§ WORK INSTRUCTION
The answer must consist of every line in the records that contains the word "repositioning".

§ Records from a collection
=====

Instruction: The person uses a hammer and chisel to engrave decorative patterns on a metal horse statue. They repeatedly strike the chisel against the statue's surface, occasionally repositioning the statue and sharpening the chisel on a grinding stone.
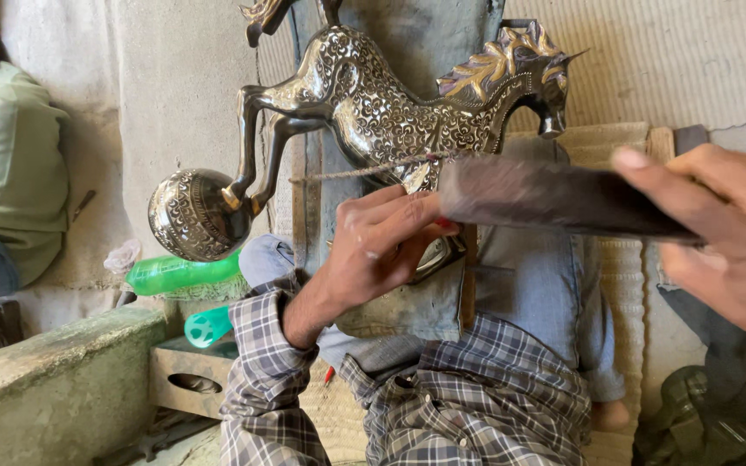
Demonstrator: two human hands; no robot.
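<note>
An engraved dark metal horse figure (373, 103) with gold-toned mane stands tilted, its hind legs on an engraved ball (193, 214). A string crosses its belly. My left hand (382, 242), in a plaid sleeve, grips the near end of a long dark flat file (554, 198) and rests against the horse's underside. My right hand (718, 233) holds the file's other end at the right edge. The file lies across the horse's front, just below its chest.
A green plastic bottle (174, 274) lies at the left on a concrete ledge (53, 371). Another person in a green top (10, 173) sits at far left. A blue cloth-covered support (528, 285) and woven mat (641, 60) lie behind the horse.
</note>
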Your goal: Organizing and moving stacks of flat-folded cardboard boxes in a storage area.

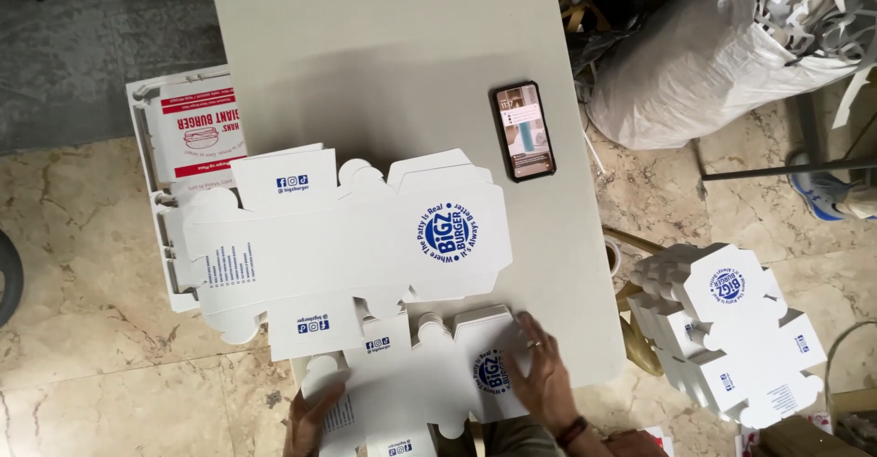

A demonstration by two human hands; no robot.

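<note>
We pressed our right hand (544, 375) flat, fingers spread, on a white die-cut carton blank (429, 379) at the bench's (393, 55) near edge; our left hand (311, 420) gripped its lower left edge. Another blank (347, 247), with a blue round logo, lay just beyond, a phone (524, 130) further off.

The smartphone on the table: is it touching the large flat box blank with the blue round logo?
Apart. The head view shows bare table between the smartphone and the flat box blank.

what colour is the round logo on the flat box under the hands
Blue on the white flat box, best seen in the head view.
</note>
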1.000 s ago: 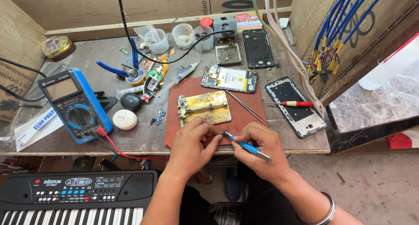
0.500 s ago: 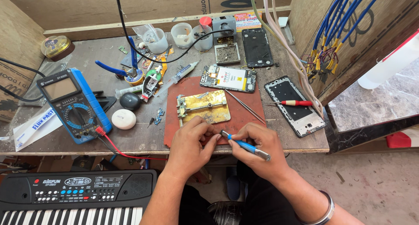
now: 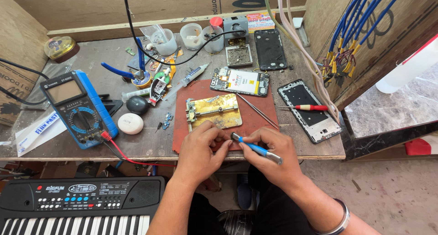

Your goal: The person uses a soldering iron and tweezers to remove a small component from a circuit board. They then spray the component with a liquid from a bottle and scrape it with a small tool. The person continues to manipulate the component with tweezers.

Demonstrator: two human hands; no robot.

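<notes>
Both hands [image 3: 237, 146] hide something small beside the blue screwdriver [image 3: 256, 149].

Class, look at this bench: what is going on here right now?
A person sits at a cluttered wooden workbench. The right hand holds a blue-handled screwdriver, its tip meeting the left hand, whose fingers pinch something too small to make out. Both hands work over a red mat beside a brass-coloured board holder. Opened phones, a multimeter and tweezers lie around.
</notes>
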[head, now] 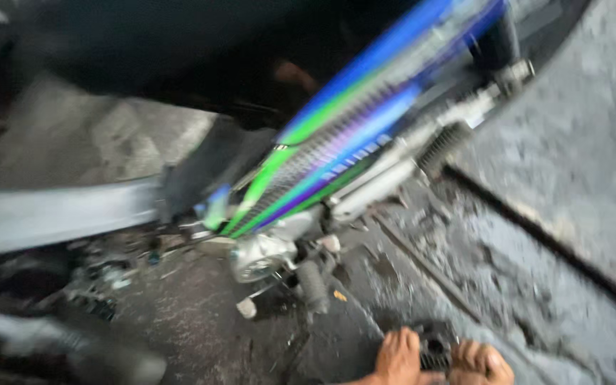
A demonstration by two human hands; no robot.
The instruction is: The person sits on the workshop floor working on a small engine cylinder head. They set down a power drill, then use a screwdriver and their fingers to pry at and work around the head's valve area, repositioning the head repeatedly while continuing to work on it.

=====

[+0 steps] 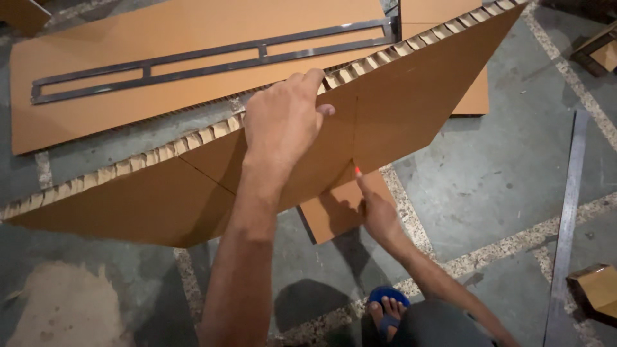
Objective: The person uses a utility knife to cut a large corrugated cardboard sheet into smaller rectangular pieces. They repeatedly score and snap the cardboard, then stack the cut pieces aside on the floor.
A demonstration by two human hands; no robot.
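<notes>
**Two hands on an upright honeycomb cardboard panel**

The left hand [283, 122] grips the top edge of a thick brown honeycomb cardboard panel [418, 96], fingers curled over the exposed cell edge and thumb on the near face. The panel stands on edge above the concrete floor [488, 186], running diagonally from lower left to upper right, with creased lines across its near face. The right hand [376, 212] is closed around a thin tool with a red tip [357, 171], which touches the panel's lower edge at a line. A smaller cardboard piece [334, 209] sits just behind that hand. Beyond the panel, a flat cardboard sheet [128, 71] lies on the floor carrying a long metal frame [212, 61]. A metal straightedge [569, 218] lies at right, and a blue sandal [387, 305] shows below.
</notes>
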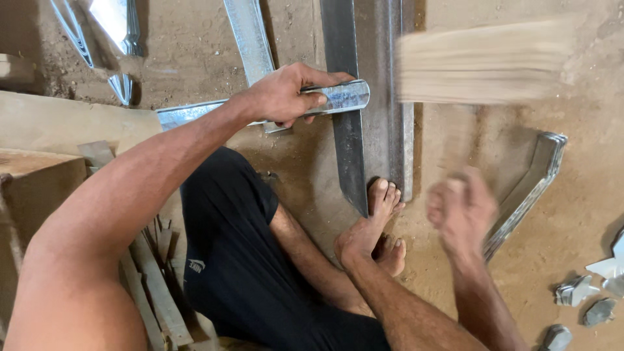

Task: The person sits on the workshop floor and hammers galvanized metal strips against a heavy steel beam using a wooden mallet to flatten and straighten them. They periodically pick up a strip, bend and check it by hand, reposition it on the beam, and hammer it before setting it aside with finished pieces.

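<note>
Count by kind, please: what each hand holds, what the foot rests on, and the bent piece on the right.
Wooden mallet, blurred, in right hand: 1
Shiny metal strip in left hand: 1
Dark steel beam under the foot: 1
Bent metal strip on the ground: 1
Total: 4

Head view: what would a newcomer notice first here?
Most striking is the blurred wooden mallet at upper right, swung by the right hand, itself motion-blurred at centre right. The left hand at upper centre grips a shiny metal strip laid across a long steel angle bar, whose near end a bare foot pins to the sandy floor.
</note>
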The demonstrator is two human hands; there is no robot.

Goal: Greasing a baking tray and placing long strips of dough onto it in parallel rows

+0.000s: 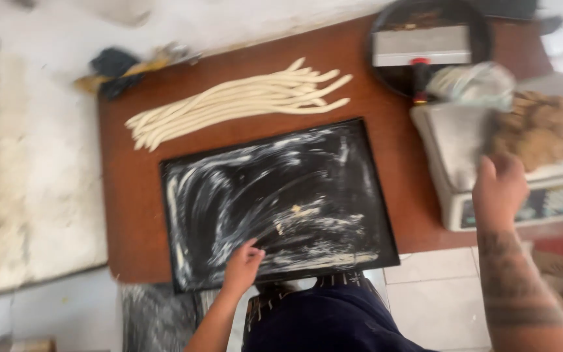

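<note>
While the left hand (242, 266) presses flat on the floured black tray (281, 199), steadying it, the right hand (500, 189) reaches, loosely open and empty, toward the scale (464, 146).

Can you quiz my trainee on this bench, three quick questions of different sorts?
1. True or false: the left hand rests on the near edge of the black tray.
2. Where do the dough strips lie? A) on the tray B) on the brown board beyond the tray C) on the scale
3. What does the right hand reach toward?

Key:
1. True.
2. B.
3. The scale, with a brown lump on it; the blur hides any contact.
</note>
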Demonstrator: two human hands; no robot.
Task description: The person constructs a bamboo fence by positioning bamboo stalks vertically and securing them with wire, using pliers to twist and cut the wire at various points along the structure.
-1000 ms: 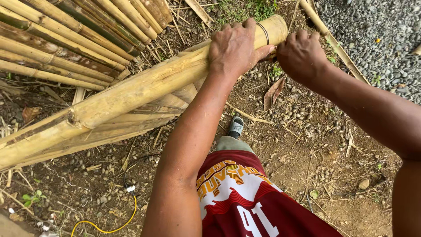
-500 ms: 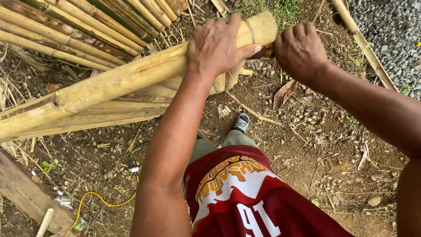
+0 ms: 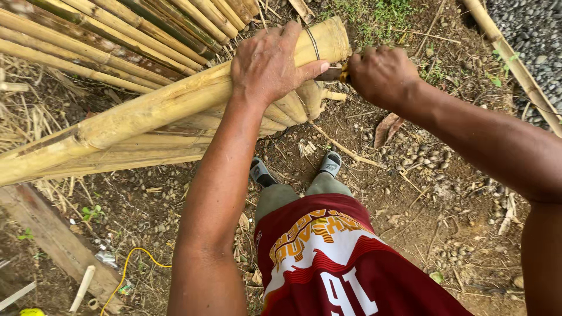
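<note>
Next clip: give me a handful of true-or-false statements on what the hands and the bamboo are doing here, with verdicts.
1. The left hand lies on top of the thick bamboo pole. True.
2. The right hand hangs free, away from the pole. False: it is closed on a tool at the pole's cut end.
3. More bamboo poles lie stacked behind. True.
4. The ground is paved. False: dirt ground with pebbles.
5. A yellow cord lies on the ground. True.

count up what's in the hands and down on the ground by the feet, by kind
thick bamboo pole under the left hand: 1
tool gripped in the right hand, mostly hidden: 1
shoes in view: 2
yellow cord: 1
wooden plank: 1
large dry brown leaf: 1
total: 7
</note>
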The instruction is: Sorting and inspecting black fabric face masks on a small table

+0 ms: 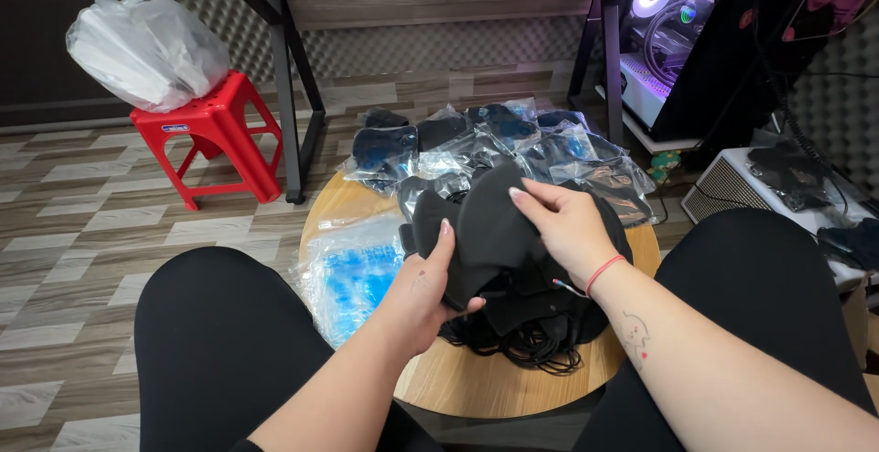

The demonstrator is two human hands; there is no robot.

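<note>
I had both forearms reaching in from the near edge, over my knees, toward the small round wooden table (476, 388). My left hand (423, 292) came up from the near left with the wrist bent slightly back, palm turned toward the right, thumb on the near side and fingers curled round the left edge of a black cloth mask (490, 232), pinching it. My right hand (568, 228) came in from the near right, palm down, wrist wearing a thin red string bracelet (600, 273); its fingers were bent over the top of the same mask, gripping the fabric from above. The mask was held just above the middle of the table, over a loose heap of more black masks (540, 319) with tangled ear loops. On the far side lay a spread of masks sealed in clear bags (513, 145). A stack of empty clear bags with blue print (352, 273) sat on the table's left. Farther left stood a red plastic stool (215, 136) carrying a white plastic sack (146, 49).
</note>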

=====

§ RESPONSE TO THIS EXERCISE
Instruction: The person uses a hammer and chisel to engrave decorative patterns on a metal horse statue. They repeatedly strike the chisel against the statue's surface, occasionally repositioning the statue and sharpening the chisel on a grinding stone.
The instruction is: The person sits on the workshop floor working on a small engine cylinder head. They set down a power drill, then use a screwdriver and their fingers to pry at and work around the head's valve area, repositioning the head repeatedly while continuing to work on it.

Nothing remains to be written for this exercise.